Le combat est d’autant plus féroce que Seth a acquis à sa cause des surhommes, parmi lesquels Red Norvell, considéré comme mort et possédé. Ça bastonne, l’essentiel des épisodes est consacré à des missions contre l’ennemi. Question lettrage, à part quelques remplacements par l’excellent John Costanza, c’est hélas le nettement moins bon Jon Babcock qui assure la mise en bulle, parfois très maladroite. Décidément, ces épisodes ne bénéficient pas du soin qu’ils méritent.
Les deux derniers épisodes (512 et 513) voit l’arrivée du dessinateur Sal Buscema à la rescousse. Il est sans doute engagé à cause de sa rapidité et de son sens de la narration. La présence d’Al Milgrom à l’encrage, lui aussi compétent et rapide, semble confirmer l’idée que l’éditorial a besoin de tenir les délais. Les rumeurs qui veulent que l’agent du Deodato Studio ait du mal à traduire les textes (c’est ce qui est arrivé sur Avengers…) laissent imaginer que les conditions de travail ne sont pas optimales pour Journey into Mystery.

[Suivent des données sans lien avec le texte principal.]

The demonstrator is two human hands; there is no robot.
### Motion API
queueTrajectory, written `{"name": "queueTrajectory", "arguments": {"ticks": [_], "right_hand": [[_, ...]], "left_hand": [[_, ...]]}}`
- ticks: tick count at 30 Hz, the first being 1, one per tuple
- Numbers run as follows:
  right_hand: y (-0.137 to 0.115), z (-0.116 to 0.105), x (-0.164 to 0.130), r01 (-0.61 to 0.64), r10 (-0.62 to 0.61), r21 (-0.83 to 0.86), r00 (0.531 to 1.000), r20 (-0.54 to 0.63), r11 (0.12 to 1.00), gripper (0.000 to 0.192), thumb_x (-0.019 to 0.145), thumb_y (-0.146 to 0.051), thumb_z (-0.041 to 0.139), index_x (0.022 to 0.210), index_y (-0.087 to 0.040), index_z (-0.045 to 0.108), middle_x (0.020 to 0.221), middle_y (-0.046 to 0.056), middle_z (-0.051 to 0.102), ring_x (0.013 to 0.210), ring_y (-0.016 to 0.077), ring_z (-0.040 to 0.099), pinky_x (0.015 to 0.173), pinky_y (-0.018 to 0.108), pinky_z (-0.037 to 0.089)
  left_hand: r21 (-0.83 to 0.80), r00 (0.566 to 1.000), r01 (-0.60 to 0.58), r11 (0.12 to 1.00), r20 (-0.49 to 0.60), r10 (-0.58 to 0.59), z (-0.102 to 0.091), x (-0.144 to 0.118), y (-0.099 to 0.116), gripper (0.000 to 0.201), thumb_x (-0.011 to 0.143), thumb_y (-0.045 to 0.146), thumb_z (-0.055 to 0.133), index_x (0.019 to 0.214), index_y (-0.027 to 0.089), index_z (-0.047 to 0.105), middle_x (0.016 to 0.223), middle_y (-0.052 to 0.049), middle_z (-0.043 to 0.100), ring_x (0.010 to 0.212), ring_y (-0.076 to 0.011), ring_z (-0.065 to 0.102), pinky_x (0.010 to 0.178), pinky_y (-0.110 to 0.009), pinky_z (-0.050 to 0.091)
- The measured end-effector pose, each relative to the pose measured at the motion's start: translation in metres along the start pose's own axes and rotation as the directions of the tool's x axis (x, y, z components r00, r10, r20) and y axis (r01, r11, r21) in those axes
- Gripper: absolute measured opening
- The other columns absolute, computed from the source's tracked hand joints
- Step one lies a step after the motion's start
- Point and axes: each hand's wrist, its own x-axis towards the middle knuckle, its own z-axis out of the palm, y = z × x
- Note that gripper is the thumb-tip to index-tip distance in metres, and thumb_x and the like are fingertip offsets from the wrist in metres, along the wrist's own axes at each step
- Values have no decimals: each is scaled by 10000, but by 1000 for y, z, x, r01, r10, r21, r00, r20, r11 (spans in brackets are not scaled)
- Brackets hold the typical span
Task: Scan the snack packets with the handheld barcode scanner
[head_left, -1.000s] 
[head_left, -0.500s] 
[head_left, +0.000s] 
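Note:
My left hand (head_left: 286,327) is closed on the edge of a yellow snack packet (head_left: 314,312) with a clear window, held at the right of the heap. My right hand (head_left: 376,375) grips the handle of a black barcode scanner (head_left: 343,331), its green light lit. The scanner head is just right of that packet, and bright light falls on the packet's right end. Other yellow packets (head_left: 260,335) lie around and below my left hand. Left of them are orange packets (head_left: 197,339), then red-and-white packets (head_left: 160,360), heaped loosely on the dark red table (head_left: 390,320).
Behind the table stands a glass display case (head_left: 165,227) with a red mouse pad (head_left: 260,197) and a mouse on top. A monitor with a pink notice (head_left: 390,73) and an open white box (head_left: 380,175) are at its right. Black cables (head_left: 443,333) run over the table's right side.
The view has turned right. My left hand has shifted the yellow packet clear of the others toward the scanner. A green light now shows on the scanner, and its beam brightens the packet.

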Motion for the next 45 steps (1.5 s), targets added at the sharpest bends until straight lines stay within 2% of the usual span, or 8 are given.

Toujours est-il que les deux derniers épisodes sont bien entendu les plus agréables à lire, à défaut d’être les plus originaux. Scénariste et dessinateur font preuve d’un classicisme un peu élimé mais parfait pour la conclusion. On notera aussi que Bobbie Chase, l’éditrice, est remplacée par Joe Andreani : ça bouge en coulisse, mais ce n’est pas toujours bon signe.
La conclusion du récit, qui s’en remet à des expédients classiques, tape dans un genre bien installé : Odin réveillé affronte Seth, tous deux revêtant des statures de géants au milieu des ruines, dans un déferlements d’effets pyrotechniques. Ces deux épisodes contrastent avec la volonté affichée de Marvel d’être plus moderne, plus « in your face », plus « à la Image ». Si des lecteurs comme moi peuvent se réjouir d’une lecture aux recettes éprouvées, on peut lire dans ces deux derniers épisodes une forme de constat d’échec : ils ne sont pas parvenus à maintenir le style tape à l’œil à la Deodato sur l’ensemble des épisodes. Pour ma part, je dirais que c’est dommage qu’ils soient parvenus à le maintenir si longtemps.
Au final, ces épisodes, réunis en un TPB, mettent un point final aux aventures (du petit monde) de Thor, avant la relance de Heroes Return. Sur le papier, la vaste saga qui couvre trois scénaristes aurait pu donner un véritable feu d’artifice final. Mais elle a pâti des grandes maœuvres éditoriales d’un Marvel alors exsangue ou presque. Un joli gâchis, somme toute, dont Thor a fait les frais.